» **Task brief**: Give all of the records again precisely, excluding whatever pictures they contain.

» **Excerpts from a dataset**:
╔══

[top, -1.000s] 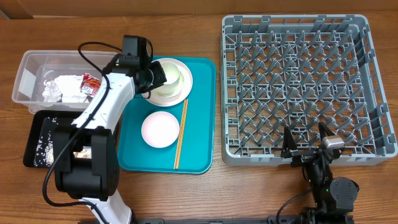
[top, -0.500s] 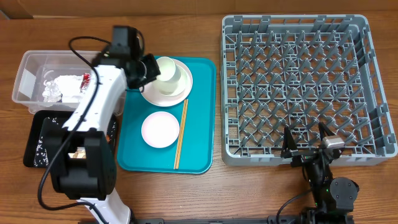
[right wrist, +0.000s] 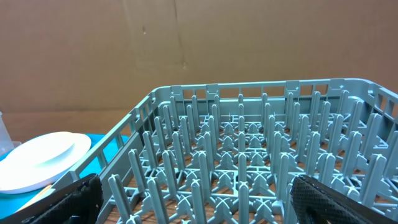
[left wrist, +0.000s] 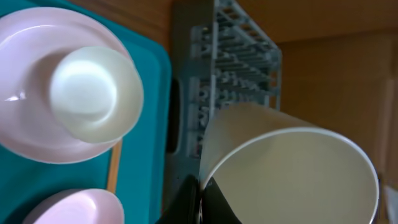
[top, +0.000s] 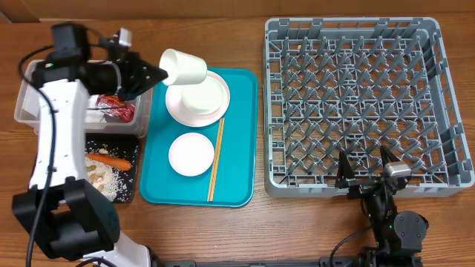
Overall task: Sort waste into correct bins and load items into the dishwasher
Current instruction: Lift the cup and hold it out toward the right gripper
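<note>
Clamped by its rim in the left gripper (top: 152, 74): the small cup (top: 185, 68), tipped on its side, mouth toward the gripper, aloft over the 11 o'clock corner of the teal tray (top: 237, 170). On that tray: round plate (top: 215, 111) carrying a bowl (top: 194, 95), second bowl (top: 191, 154) at 6 o'clock from it, chopsticks (top: 216, 159) just beside. At 9 o'clock: clear tub (top: 24, 104) holding the red wrapper (top: 119, 110); black tray (top: 133, 152) holding carrot (top: 110, 159), peanuts (top: 95, 172) and rice (top: 111, 184). Spread wide, gripping nothing: right gripper (top: 364, 157), at the 6 o'clock edge of the dish rack (top: 352, 26) on the table (top: 252, 226).
</note>
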You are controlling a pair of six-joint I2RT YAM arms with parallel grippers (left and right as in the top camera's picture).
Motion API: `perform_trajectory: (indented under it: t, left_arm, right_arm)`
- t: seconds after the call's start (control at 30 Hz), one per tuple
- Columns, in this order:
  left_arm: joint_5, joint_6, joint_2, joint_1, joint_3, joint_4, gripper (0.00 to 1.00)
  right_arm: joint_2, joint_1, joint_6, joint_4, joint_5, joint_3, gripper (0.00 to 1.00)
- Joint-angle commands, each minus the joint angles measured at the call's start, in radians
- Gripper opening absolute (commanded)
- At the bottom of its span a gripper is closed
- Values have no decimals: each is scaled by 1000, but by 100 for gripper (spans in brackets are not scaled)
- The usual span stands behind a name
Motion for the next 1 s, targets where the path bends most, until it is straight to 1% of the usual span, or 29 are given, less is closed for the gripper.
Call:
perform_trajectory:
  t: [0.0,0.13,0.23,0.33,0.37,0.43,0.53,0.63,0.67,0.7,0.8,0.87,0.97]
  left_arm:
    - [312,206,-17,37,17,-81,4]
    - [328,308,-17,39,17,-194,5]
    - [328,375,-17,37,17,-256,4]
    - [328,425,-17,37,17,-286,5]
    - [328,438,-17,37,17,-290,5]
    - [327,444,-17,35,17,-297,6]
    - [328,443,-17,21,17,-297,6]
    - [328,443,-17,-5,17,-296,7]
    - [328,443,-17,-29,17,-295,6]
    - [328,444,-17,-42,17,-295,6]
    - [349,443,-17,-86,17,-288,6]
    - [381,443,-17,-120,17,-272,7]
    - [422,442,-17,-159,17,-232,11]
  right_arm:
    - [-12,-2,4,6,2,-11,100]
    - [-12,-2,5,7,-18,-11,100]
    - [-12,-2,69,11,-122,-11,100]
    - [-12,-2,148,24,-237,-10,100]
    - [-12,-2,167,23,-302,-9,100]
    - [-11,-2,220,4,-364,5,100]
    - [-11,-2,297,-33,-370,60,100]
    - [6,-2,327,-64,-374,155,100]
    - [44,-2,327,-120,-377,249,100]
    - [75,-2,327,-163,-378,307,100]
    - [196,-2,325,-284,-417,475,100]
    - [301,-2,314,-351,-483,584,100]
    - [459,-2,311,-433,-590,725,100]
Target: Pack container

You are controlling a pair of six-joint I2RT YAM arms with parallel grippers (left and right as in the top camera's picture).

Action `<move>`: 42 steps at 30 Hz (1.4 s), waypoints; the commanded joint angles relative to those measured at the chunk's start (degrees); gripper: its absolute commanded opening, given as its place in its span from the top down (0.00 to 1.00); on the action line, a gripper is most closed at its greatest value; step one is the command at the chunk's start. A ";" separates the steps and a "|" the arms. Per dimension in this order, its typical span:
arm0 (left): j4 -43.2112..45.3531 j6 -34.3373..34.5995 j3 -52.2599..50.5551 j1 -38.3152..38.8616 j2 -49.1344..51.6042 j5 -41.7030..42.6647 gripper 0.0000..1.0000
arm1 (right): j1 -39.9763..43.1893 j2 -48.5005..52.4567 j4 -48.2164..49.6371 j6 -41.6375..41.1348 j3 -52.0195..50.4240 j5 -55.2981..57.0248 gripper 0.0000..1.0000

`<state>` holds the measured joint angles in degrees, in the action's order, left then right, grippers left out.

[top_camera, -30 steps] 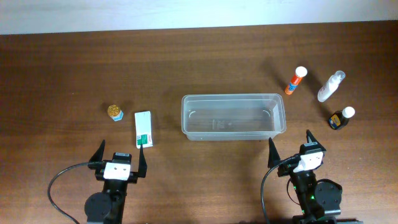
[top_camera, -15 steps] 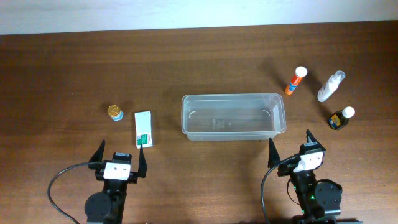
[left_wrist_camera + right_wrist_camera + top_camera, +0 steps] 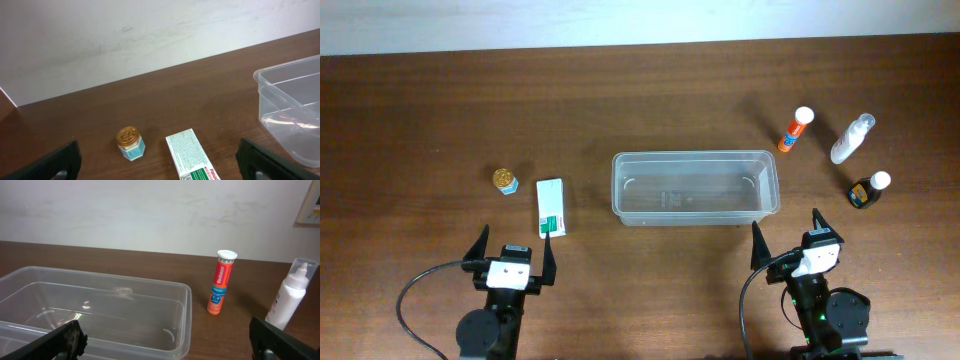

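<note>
My left pincer (image 3: 516, 247) and right pincer (image 3: 786, 234) both gape wide and hold nothing, low in the overhead frame, so I judge packing has not yet begun. The container (image 3: 695, 154) sits empty at the centre of the surface (image 3: 640, 90). The green-and-white box (image 3: 551, 207) lies just above my left pincer, so next I would reach down, close across its narrow sides and carry it rightward.

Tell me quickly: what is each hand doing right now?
Left hand: open, holding nothing.
Right hand: open, holding nothing.
</note>
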<state>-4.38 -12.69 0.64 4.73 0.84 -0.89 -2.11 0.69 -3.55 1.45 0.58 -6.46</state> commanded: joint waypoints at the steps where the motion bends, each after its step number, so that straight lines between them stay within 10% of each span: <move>1: -0.33 -0.70 -0.13 -0.28 -0.50 -0.35 0.01 | -0.50 -0.26 -0.48 -1.84 -0.26 0.72 0.02; 13: -0.33 -0.70 -0.13 -0.28 -0.50 -0.35 0.01 | -0.48 -0.26 3.82 -1.90 3.48 -6.69 0.01; 22: -0.33 -0.70 -0.13 -0.28 -0.50 -0.35 0.01 | -0.48 3.96 -11.85 3.28 25.77 16.20 0.02; 32: -0.33 -0.70 -0.13 -0.28 -0.50 -0.35 0.01 | -0.39 26.82 -35.47 4.31 55.58 40.85 0.01; 42: -0.33 -0.70 -0.13 -0.28 -0.50 -0.35 0.01 | 4.76 52.24 -54.77 3.30 80.52 37.70 0.01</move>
<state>-4.40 -12.69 0.62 4.73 0.84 -1.04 -0.56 48.49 -56.82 4.60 76.75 32.25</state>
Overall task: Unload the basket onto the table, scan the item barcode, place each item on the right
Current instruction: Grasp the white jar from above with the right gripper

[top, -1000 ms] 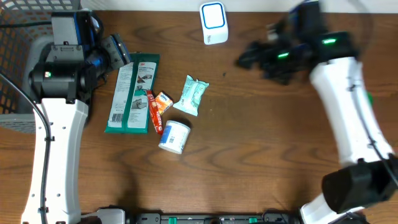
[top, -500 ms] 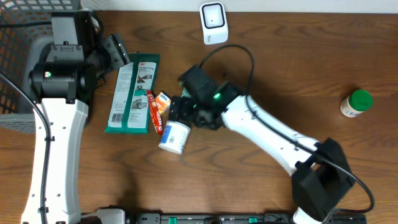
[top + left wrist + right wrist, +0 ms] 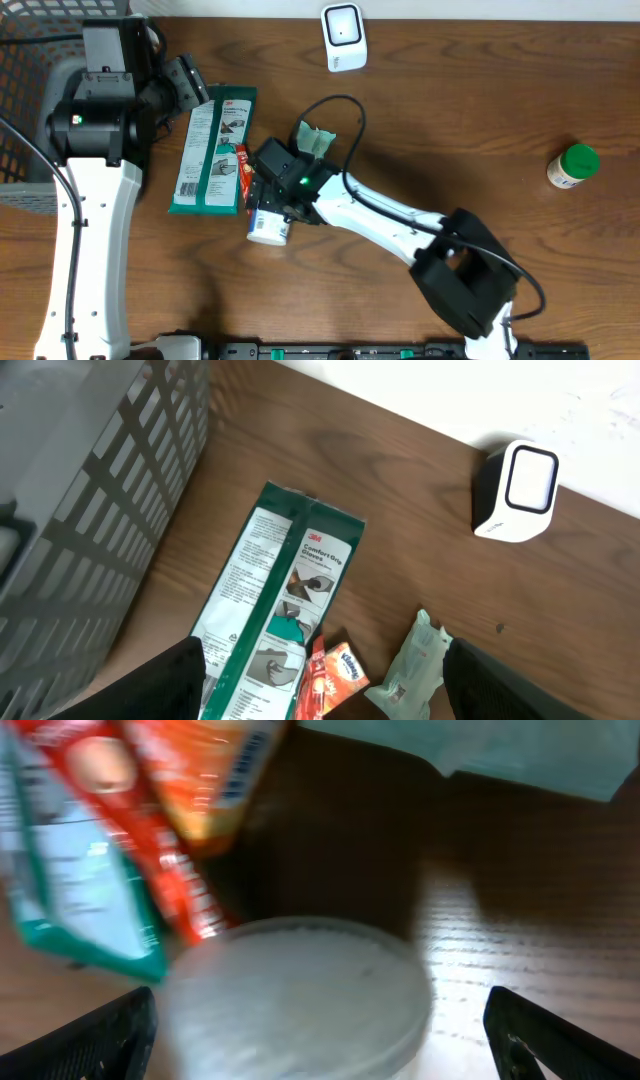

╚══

» **Result of this exercise**:
[top, -1.000s] 
[top, -0.500s] 
[right wrist, +0.000s] 
[left wrist, +0.000s] 
[top, +0.000s] 
Overall task: Sort waste into correct bins and load items into the dishwasher
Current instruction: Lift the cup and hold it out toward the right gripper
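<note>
Clamped by its rim in the left gripper (top: 152, 74): the small cup (top: 185, 68), tipped on its side, mouth toward the gripper, aloft over the 11 o'clock corner of the teal tray (top: 237, 170). On that tray: round plate (top: 215, 111) carrying a bowl (top: 194, 95), second bowl (top: 191, 154) at 6 o'clock from it, chopsticks (top: 216, 159) just beside. At 9 o'clock: clear tub (top: 24, 104) holding the red wrapper (top: 119, 110); black tray (top: 133, 152) holding carrot (top: 110, 159), peanuts (top: 95, 172) and rice (top: 111, 184). Spread wide, gripping nothing: right gripper (top: 364, 157), at the 6 o'clock edge of the dish rack (top: 352, 26) on the table (top: 252, 226).
</note>
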You are controlling a pair of six-joint I2RT YAM arms with parallel grippers (left and right as in the top camera's picture).
Motion API: `perform_trajectory: (indented under it: t, left_arm, right_arm)`
- t: seconds after the call's start (control at 30 Hz), one per tuple
- Columns, in this order:
  left_arm: joint_5, joint_6, joint_2, joint_1, joint_3, joint_4, gripper (0.00 to 1.00)
  right_arm: joint_2, joint_1, joint_6, joint_4, joint_5, joint_3, gripper (0.00 to 1.00)
- Joint-angle commands, each minus the joint angles measured at the call's start, in radians
- Gripper opening absolute (commanded)
- At the bottom of its span a gripper is closed
- Values have no decimals: each is scaled by 1000, but by 100 for gripper (spans in brackets are not scaled)
- The usual span stands behind a name
Motion for the next 1 s, targets where the path bends most, until it is straight to 1% of the usual span, or 29 are given, less is closed for the gripper.
Call:
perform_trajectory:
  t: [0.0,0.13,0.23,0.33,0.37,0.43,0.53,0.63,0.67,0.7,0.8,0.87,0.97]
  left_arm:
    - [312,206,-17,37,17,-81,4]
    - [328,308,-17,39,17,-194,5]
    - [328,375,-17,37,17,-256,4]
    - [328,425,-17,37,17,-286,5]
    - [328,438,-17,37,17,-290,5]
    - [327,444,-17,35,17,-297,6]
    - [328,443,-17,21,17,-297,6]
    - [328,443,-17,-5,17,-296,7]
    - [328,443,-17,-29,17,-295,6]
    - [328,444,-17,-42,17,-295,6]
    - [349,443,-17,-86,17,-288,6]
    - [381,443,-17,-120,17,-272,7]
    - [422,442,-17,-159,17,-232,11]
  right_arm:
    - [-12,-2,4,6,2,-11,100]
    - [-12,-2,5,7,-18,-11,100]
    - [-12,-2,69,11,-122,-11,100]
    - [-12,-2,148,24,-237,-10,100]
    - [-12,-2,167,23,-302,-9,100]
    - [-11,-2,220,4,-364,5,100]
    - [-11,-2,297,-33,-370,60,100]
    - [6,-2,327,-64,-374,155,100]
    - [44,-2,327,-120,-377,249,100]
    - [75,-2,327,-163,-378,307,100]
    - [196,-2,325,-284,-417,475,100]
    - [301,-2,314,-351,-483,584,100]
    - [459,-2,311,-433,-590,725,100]
Target: Pack container

You are controlling a pair of six-joint I2RT YAM arms with parallel grippers (left and right as in the top camera's picture).

Action `<move>`: 42 steps at 30 Hz (1.4 s), waypoints; the commanded joint angles relative to those measured at the chunk's start (degrees); gripper: its absolute commanded opening, given as its place in its span from the top down (0.00 to 1.00); on the action line, a gripper is most closed at its greatest value; step one is the command at the chunk's start. A ";" separates the steps and a "|" the arms. Per dimension in this order, its typical span:
arm0 (left): j4 -43.2112..45.3531 j6 -34.3373..34.5995 j3 -52.2599..50.5551 j1 -38.3152..38.8616 j2 -49.1344..51.6042 j5 -41.7030..42.6647 gripper 0.0000..1.0000
arm1 (right): j1 -39.9763..43.1893 j2 -48.5005..52.4567 j4 -48.2164..49.6371 j6 -41.6375..41.1348 j3 -52.0195..50.4240 j5 -55.2981..57.0248 gripper 0.0000..1.0000

`<state>` holds the measured joint angles in degrees, in the action's order, left then right, grippers left out.

[top_camera, -30 steps] 
[top_camera, -15 steps] 
[left_wrist_camera + right_wrist_camera + top_camera, +0 steps] 

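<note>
My left pincer (image 3: 516, 247) and right pincer (image 3: 786, 234) both gape wide and hold nothing, low in the overhead frame, so I judge packing has not yet begun. The container (image 3: 695, 154) sits empty at the centre of the surface (image 3: 640, 90). The green-and-white box (image 3: 551, 207) lies just above my left pincer, so next I would reach down, close across its narrow sides and carry it rightward.

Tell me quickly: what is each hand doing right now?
Left hand: open, holding nothing.
Right hand: open, holding nothing.
</note>
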<state>-4.38 -12.69 0.64 4.73 0.84 -0.89 -2.11 0.69 -3.55 1.45 0.58 -6.46</state> commanded: joint waypoints at the steps where the motion bends, each after its step number, so that straight lines between them stay within 10% of each span: <move>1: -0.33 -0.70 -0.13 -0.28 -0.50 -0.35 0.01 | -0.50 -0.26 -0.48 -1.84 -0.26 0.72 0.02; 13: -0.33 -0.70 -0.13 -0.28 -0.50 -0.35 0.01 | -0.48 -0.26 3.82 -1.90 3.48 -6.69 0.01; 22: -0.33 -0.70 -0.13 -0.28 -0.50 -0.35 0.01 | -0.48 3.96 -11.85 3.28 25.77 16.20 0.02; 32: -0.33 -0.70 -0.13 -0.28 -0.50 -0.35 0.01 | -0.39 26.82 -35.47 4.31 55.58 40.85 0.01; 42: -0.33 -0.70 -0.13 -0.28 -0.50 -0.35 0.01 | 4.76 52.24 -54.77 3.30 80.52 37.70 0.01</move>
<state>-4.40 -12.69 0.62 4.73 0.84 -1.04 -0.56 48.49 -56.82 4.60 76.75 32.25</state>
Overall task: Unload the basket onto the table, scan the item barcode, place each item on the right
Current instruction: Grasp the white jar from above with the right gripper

[top, -1000 ms] 
[top, -500 ms] 
[top + left wrist + right wrist, +0 ms] 

The exercise is finished.